*Exercise requirements*.
Once the line containing "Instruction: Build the" is found in the listing below, return it and each line after it through the last, exactly as given.

◆ ◆ ◆

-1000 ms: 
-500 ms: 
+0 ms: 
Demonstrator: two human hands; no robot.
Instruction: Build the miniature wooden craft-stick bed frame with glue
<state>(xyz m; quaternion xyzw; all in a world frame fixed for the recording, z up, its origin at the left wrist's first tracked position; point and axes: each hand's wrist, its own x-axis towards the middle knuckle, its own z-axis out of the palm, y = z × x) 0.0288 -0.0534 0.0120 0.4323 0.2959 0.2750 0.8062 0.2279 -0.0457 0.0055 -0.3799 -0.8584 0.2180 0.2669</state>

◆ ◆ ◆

*Answer for this exercise*.
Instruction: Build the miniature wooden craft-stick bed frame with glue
<state>(xyz m; quaternion xyzw; all in a world frame fixed for the recording, z up, its origin at the left wrist's first tracked position; point and axes: each hand's wrist, its own x-axis towards the middle knuckle, its own z-axis out of the palm, y = z × x) 0.0288 -0.0534 0.0120 0.4323 0.2959 0.2750 0.8062 0.2279 -0.0457 0.0055 -0.3799 -0.8584 0.2180 0.2669</state>

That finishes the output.